Since MATLAB and NumPy also both use the same underlying linear algebra subroutines (BLAS and LAPACK, both written in FORTRAN), you can also reproduce the results of many common linear solvers.

**WARNING**: You should not use these random number generators for security or cryptographic purposes. There are other libraries that exist for this.
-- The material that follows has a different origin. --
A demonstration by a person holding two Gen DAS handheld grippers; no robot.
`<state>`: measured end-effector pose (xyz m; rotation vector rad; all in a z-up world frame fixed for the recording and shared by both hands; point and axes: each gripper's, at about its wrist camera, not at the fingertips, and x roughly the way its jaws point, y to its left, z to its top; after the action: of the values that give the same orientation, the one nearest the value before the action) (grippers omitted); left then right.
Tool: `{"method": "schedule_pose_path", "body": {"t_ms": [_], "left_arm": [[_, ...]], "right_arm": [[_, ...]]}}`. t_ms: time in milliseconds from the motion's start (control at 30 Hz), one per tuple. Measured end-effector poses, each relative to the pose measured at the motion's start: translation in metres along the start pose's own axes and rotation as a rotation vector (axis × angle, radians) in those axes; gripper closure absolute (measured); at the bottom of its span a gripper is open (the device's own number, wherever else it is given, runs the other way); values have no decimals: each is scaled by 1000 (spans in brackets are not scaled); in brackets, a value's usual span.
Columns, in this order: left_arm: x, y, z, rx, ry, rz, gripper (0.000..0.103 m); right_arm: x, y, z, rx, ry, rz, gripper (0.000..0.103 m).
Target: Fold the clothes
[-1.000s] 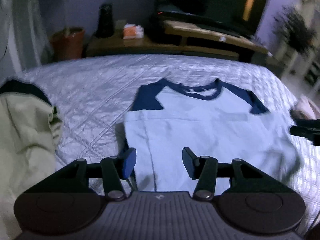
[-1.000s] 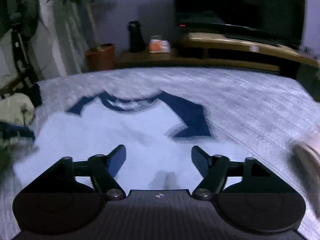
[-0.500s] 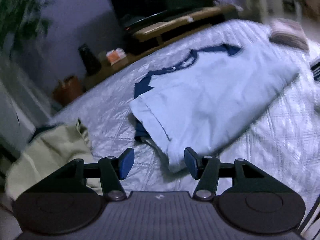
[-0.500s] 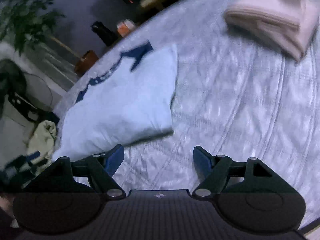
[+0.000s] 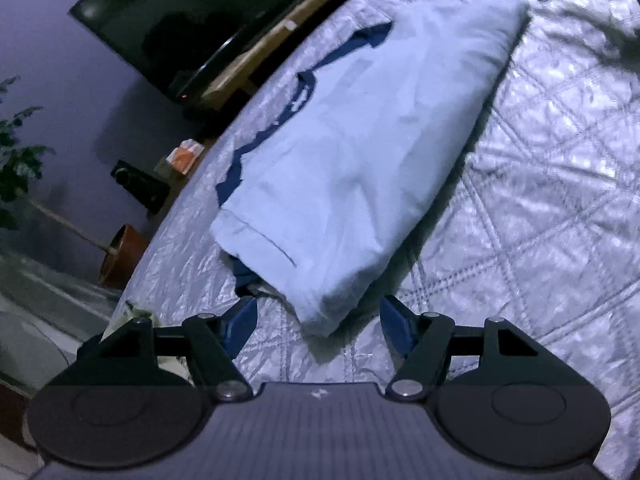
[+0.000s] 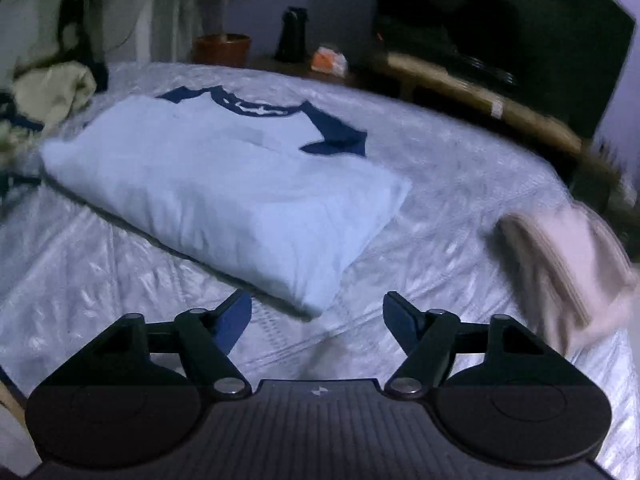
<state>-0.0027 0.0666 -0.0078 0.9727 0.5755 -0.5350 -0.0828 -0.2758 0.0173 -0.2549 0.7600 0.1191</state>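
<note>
Pale blue T-shirt (image 5: pixel 360 152) with navy collar and sleeves, lying flat on the quilted silver bedspread (image 5: pixel 540 208), folded into a long slab with one navy sleeve (image 6: pixel 336 136) spread out at the collar end. Serves as the landmark for everything below.

Left gripper (image 5: pixel 318 322) just short of the shirt's near corner, fingers apart and opening wider, blue pads flanking the tip of that corner without pressing on it. A scrap of navy fabric (image 5: pixel 246 276) peeking from under the shirt's edge beside the left-hand pad.

Right gripper (image 6: pixel 317 316) close to another folded corner of the shirt, fingers spread and closing slightly, nothing pinched between them; only bedspread (image 6: pixel 120 264) under the gap, the corner lying just ahead of the pads.

Beyond the shirt, at the bed's far edge: a low wooden bench (image 6: pixel 480 92) with a dark television (image 6: pixel 500 40) on it, a small orange-and-white pack (image 6: pixel 329 60), a dark cylindrical object (image 6: pixel 294 34) and a terracotta plant pot (image 6: pixel 222 48). To the shirt's sleeve side in the right wrist view, a folded pinkish garment (image 6: pixel 568 264) on the bedspread, blurred. On the opposite side, a crumpled yellowish-green garment (image 6: pixel 54 88) at the bed's edge.
</note>
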Motion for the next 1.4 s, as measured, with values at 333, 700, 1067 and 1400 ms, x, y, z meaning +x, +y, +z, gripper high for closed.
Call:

Now that we've discussed randomness and reproducibility a little, let's see how we can set these things globally.

In [70]:
import os
import random
import numpy as np
import torch

DEFAULT_SEED = 1337

def set_python(seed=DEFAULT_SEED):
    os.environ['PYTHONHASHSEED'] = str(seed)
    random.seed(seed)

def set_numpy(seed=DEFAULT_SEED):
    np.random.seed(seed)

def set_torch(seed=DEFAULT_SEED, deterministic=False):
    torch.manual_seed(seed)
    torch.cuda.manual_seed(seed)
    if deterministic:
        torch.backends.cudnn.benchmark = False
        torch.backends.cudnn.deterministic = True

def set_all_seeds(seed=DEFAULT_SEED, deterministic=False):
    set_python(seed)
    set_numpy(seed)
    set_torch(seed, deterministic)

set_all_seeds(1337)

Do not optimize for random seed! Do not base any decisions you make on your random seed!